Like the expansive and grand architecture of a cathedral, “Doom” spreads out in a vast scope and with its many elements seems also to encompass in both grandeur and awe. Yet, with all of this the third full length album by Swiss Doomers PYLON still lacks a little that is hard to really crystallize. Moving along primarily at a sluggish pace, though one that never quite dips to the Funeral Doom measure, the band churns out a style of Doom one can only describe as epic. Each track like the Nave, Font or Quires of the aforementioned building reaches out over considerable areas and at times includes elements that are unusual for this style of Metal. It works for the most part and creates an interesting, if challenging, listen.
The majestic soundscape is presented not just with big, swaying riffs and classical Doom solos and licks, but also through Matt Brand’s vocals; them seemingly offered through some sort of heavy reverb or echo most of the time. Normally this might bother me, but it works for the aesthetic PYLON are going for on this record. At a few moments in the album he reminds me of Parramore McCarthy of WARRIOR on their first releases. Early in the album, in fact on “Renovatio (Renewal & Relapse)” we get a taste of the varying facets the album has to offer, with use of pipes and horns, though sparingly or else I’d be doing my nut in. The backbone of the songs is as one would expect: slow, almost meandering but sweeping and chunky riffs backed up by a pounding rhythm section that creeps its way through the nooks and crannies of the Doom house of worship they are travelling through. A slight shift in tempo and riff structure occurs here and there throughout the album as in “Renovatio”, when a kind of groovy Doom burst spreads out and in “Ho Theos Erchestai” for a moment or so where we are taken on a slightly swifter journey with a chugging but simple riff.
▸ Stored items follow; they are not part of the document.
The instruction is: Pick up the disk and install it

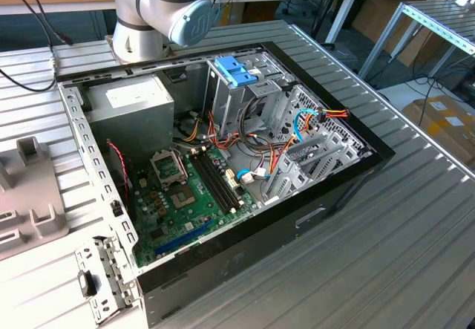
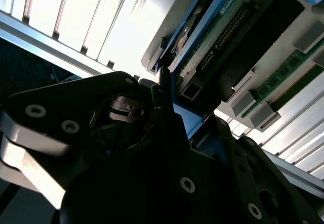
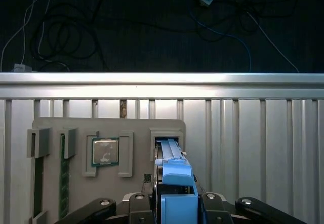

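Observation:
The disk (image 3: 174, 169), a dark drive in a light-blue carrier with a blue end tab, stands on edge in a slot of the grey holder plate (image 3: 76, 129). My gripper (image 3: 178, 210) is shut on its near end, one black finger on each side of the blue tab. In the second wrist view the disk (image 2: 212, 37) shows its green circuit board and connector close against the gripper body. The open computer case (image 1: 297, 217) lies on the ribbed metal table in the exterior view, with a drive cage (image 1: 236, 70) that holds blue carriers.
On the holder plate, a processor chip (image 3: 105, 151) and memory sticks (image 3: 63, 178) sit in slots beside the disk. The arm's base (image 1: 141, 32) stands behind the case. Part of the holder plate (image 1: 30, 210) shows at the exterior view's left. Cables lie on the dark floor beyond the table edge (image 3: 162, 79).

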Robot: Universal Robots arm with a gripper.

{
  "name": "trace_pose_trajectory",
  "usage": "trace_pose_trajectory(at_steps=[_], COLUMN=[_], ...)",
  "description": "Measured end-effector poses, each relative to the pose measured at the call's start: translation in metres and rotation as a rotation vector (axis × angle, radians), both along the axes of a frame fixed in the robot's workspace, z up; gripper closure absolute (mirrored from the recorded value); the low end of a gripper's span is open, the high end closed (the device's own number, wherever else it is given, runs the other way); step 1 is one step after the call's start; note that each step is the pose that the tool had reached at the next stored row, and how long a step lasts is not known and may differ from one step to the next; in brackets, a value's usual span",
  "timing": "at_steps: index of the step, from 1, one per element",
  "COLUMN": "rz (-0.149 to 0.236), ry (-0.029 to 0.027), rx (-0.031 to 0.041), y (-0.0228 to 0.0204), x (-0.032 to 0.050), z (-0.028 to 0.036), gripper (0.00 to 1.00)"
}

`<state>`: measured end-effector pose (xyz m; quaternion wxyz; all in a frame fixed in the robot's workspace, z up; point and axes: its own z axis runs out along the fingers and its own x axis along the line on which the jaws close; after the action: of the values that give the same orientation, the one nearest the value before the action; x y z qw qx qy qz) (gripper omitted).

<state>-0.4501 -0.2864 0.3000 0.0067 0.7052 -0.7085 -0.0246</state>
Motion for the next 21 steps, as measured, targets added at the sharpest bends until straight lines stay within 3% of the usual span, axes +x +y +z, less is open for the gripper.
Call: trace_pose_trajectory(at_steps=[21], rz=[0.0], ry=[-0.0001], rx=[0.0], y=[0.0002], x=[0.0], z=[0.0155], gripper=[0.63])
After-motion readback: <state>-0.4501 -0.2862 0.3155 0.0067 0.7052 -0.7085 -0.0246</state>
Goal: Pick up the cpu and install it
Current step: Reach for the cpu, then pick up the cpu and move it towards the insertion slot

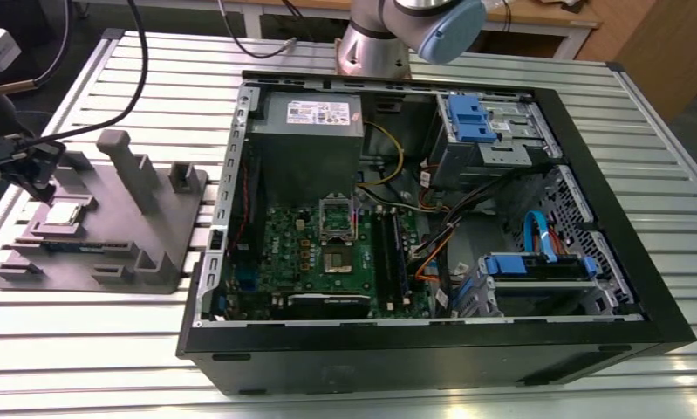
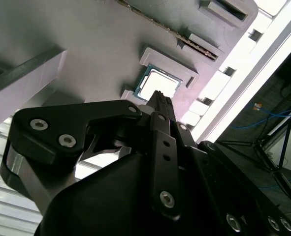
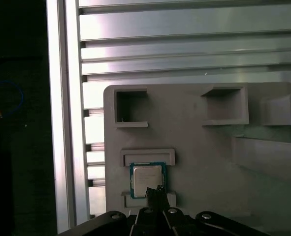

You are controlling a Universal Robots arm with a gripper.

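Well, the cpu (image 1: 66, 212) at the exterior view's left looks light and breakable; hold its edges. End effector (image 3: 155, 189) nearby is clenched, empty.

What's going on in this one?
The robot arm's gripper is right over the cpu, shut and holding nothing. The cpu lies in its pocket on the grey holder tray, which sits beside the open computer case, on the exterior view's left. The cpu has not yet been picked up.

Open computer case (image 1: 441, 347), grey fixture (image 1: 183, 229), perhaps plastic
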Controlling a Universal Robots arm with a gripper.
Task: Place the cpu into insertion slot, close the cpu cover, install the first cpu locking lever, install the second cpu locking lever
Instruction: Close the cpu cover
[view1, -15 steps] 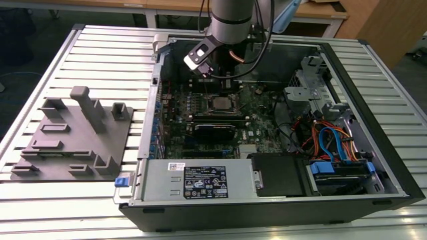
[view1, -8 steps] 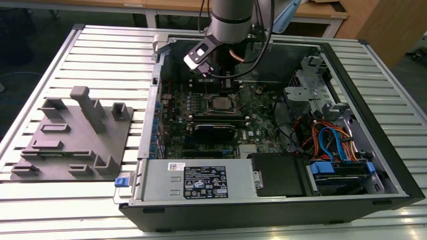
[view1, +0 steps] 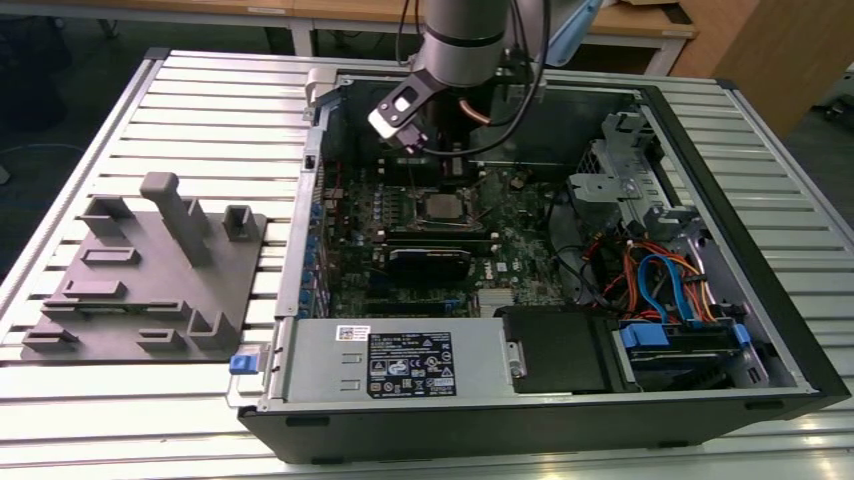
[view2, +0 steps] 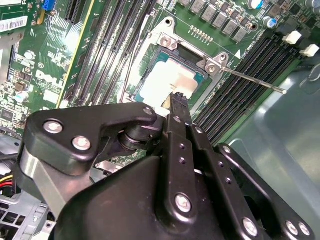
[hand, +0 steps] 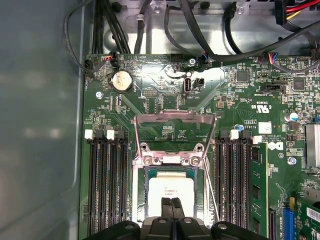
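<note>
The cpu (hand: 171, 189) lies flat in the insertion slot (hand: 140, 200) on the green board, its silver top bright in the second wrist view (view2: 167, 80). The cpu cover (hand: 174, 119) stands raised on its hinge, with the board showing through its cut-out. My gripper (hand: 172, 204) hangs over the cpu's near edge with its black fingertips (view2: 178, 100) pressed together and nothing between them. I cannot tell whether they touch the chip. A thin locking lever (view2: 252, 80) sticks out from the slot's corner. In the exterior view the gripper (view1: 445, 160) is inside the case, just behind the slot (view1: 441, 207).
Black memory slots (hand: 105, 185) flank the slot on both sides. Cable bundles (hand: 200, 35) run along the board's far edge. The case wall (view2: 285, 145) is close by. A grey fixture plate (view1: 147, 270) lies outside the case at the exterior view's left.
</note>
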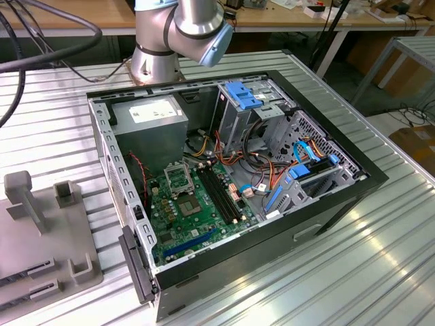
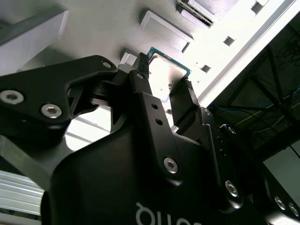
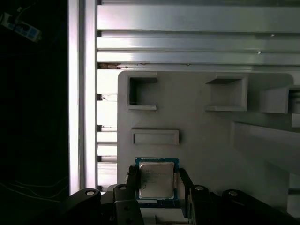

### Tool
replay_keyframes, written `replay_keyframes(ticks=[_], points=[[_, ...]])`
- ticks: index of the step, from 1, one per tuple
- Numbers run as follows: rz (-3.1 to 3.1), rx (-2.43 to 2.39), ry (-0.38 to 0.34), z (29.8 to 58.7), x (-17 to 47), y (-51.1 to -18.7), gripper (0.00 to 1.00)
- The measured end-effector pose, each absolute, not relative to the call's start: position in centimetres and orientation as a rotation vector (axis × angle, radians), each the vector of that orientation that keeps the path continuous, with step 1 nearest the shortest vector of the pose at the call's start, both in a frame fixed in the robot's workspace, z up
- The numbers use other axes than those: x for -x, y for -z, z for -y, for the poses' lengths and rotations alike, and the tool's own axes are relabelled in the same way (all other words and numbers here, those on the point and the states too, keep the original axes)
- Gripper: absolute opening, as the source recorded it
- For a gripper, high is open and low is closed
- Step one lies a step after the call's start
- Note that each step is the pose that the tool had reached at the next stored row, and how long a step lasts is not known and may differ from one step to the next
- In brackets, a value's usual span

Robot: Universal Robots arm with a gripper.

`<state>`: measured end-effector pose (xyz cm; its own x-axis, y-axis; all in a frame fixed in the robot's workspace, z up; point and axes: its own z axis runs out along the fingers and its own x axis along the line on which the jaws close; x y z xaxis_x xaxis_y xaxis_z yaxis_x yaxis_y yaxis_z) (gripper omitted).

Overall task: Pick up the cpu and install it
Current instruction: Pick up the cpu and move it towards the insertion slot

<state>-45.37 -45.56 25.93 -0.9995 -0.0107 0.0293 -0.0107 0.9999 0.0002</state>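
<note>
Where the pincer stands: over grey tray
Grip: closed on opposite edges of cpu
Cpu: flat, lid upward

The cpu has a dull silvery metal lid, faintly brushed, rimmed by green circuit board. The gripper is matt black, dotted with bright steel screws. The tray looks like matt grey plastic, slightly grainy. In the exterior view the table is ribbed aluminium with a satin sheen. The computer case is black-painted outside and bare grey sheet metal within. Its clips are smooth blue plastic, and the motherboard is glossy green.
</note>
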Motion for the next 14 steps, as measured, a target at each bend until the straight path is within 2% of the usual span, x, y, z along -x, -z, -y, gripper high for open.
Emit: replay_keyframes(ticks=[14], points=[[3.112, -0.017, 0.0, 45.56, 45.37, -26.86, 0.44]])
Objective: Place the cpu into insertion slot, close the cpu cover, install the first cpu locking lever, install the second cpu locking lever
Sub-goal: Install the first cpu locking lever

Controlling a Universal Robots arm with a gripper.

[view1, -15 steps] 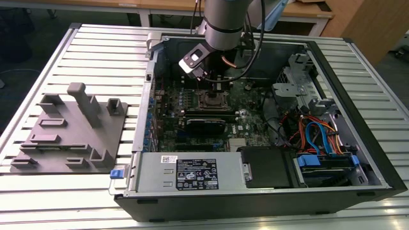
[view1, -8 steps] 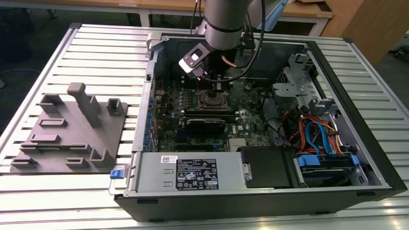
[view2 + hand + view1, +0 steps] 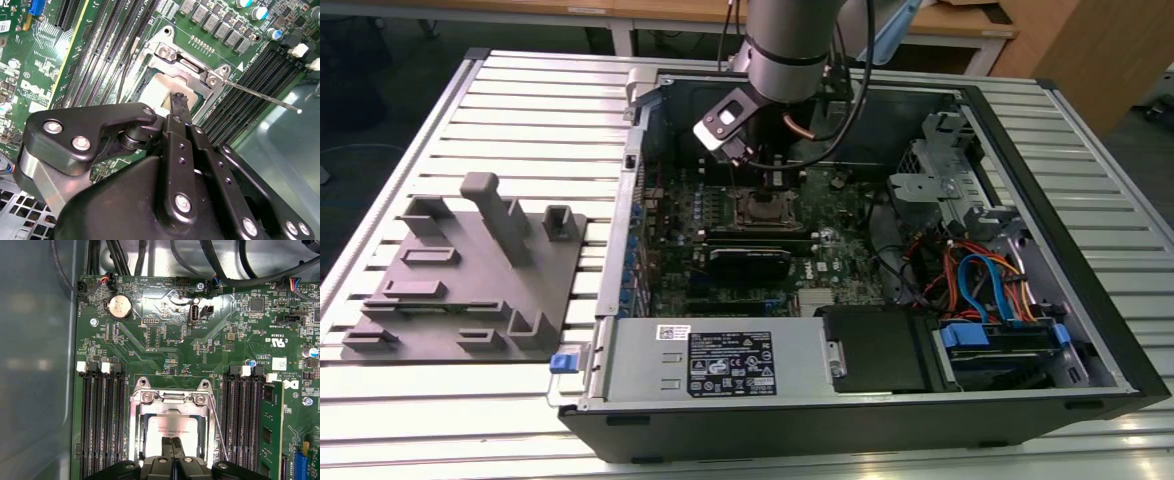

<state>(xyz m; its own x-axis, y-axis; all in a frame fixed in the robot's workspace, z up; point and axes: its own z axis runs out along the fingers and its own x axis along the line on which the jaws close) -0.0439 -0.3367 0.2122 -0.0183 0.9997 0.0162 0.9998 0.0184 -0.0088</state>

Like incense that burns slowly but wafts through the entire complex, structures of devotion they are used (fuck me I guess I’m sticking with this cathedral metaphor!!), “Doom” reaches its encompassing tentacles outward toward all areas while almost paradoxically remaining in a narrow genre of traditional Doom, showing that the ingredients of the album are known but also create a seemingly vaster aural experience than is normal. The use of spoken word, passages of bass lines by themselves, and solitary sounding guitars do this well and produces a melancholy somewhere between BLACK SABBATH, St. VITUS and classic CANDLEMASS. “In Thy Shade”, after slinking through minutes of that archetypal Doom then goes off on a bit of a psychedelic turn, reminiscent of what Iommi would write in the early days of SABBATH. I don’t find this slow and ponderous style to be quite as engrossing as others may, in fact I think of it as times as good background music; it lacks a visceral quality that entices me to most music. At almost an hour and twenty minutes the album is simply too long. Yet, there is no denying the alluring and calm but darkened mood PYLON does well to create.